Exercise instructions
Output each line of the data below exactly, omitting any image.

Raw data
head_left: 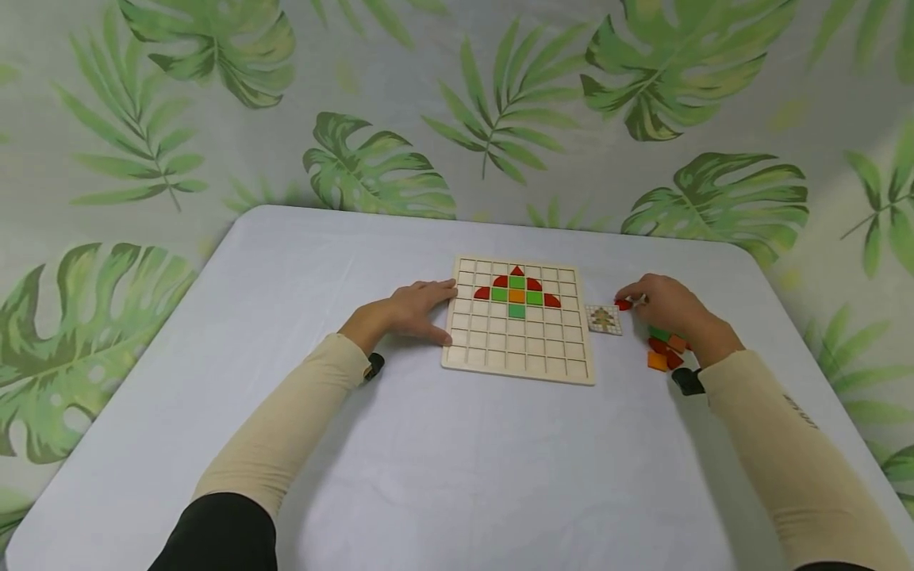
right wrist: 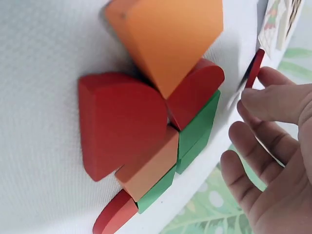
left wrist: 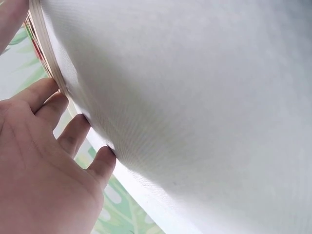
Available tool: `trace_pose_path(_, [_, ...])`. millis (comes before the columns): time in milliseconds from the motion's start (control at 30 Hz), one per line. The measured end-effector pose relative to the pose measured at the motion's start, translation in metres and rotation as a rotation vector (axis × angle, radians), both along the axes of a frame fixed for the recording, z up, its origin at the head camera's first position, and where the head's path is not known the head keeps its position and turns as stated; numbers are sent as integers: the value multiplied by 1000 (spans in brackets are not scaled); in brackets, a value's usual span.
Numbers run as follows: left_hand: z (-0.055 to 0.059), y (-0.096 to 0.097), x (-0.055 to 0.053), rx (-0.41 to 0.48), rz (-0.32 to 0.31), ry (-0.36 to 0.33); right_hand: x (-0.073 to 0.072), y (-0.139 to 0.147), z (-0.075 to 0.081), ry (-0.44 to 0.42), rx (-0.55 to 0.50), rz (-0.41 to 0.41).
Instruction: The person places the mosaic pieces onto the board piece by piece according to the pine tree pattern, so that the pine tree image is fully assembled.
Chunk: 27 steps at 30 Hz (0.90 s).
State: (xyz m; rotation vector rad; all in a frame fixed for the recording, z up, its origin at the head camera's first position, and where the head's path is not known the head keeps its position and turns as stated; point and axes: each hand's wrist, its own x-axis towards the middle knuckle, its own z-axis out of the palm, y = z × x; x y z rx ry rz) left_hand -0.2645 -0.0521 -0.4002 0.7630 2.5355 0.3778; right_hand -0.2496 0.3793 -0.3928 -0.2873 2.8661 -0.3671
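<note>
A wooden grid board (head_left: 500, 349) lies on the table, with red, green and orange blocks set in its upper squares. At its left edge is my left hand (head_left: 416, 309), fingers spread and fingertips touching the rim. The left wrist view shows the fingertips (left wrist: 103, 158) low against the tablecloth. To the right of the board, my right hand (head_left: 671, 301) pinches a red block (right wrist: 254, 69) between thumb and index finger, low over the cloth. Its other fingers (right wrist: 243, 173) are loosely bent. A small pattern card (head_left: 604, 319) lies between the board and this hand.
Beneath the right wrist is a loose pile of blocks: an orange block (right wrist: 180, 34), red quarter-round blocks (right wrist: 124, 124), green blocks (right wrist: 197, 131) and others. White cloth covers the table (head_left: 457, 476). Behind it hangs a leaf-patterned backdrop (head_left: 500, 159).
</note>
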Motion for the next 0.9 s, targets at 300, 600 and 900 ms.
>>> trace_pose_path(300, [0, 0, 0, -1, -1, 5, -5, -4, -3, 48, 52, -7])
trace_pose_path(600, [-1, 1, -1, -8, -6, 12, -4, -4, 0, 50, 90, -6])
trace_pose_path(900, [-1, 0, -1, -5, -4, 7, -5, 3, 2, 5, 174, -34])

Answer to the problem
head_left: 
right wrist: 
left wrist: 
Available tool: `trace_pose_path(_, [_, ...])`. millis (comes before the columns): time in milliseconds from the motion's start (control at 30 Hz), one per line. The measured end-effector pose relative to the pose measured at the motion's start, translation in metres and rotation as a rotation vector (axis × angle, radians), both along the axes of a frame fixed for the recording, z up, its origin at the head camera's first position, and where the head's path is not known the head keeps its position and turns as stated; numbers are sent as integers: the value multiplied by 1000 (spans in brackets are not scaled); in brackets, a value's usual span.
Numbers run as follows: left_hand: z (-0.055 to 0.059), y (-0.096 to 0.097), x (-0.055 to 0.053), rx (-0.41 to 0.48), rz (-0.32 to 0.31), ry (-0.36 to 0.33); right_hand: x (-0.073 to 0.072), y (-0.139 to 0.147), z (-0.075 to 0.081), ry (-0.44 to 0.42), rx (-0.55 to 0.50), rz (-0.41 to 0.41).
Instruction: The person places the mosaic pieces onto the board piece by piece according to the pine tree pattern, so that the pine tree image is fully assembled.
Chunk: 27 steps at 30 Hz (0.90 s).
State: (xyz m; rotation vector rad; all in a frame fixed for the recording, z up, its origin at the head camera's first position, and where the head's path is not known the head keeps its position and turns as stated; point and axes: each hand's wrist, its own x-axis towards the middle knuckle, its own z-axis out of the palm, y = z × x; x y z rx ry rz) left_hand -0.2645 -0.0521 -0.4002 0.7630 2.5355 0.3778; right_hand -0.2496 0.3793 -0.3928 -0.2873 2.8661 -0.3671
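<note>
A wooden grid board (head_left: 500, 349) lies on the table, with red, green and orange blocks set in its upper squares. At its left edge is my left hand (head_left: 416, 309), fingers spread and fingertips touching the rim. The left wrist view shows the fingertips (left wrist: 103, 158) low against the tablecloth. To the right of the board, my right hand (head_left: 671, 301) pinches a red block (right wrist: 254, 69) between thumb and index finger, low over the cloth. Its other fingers (right wrist: 243, 173) are loosely bent. A small pattern card (head_left: 604, 319) lies between the board and this hand.
Beneath the right wrist is a loose pile of blocks: an orange block (right wrist: 180, 34), red quarter-round blocks (right wrist: 124, 124), green blocks (right wrist: 197, 131) and others. White cloth covers the table (head_left: 457, 476). Behind it hangs a leaf-patterned backdrop (head_left: 500, 159).
</note>
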Motion for the next 0.9 s, targets at 300, 600 and 900 ms.
>>> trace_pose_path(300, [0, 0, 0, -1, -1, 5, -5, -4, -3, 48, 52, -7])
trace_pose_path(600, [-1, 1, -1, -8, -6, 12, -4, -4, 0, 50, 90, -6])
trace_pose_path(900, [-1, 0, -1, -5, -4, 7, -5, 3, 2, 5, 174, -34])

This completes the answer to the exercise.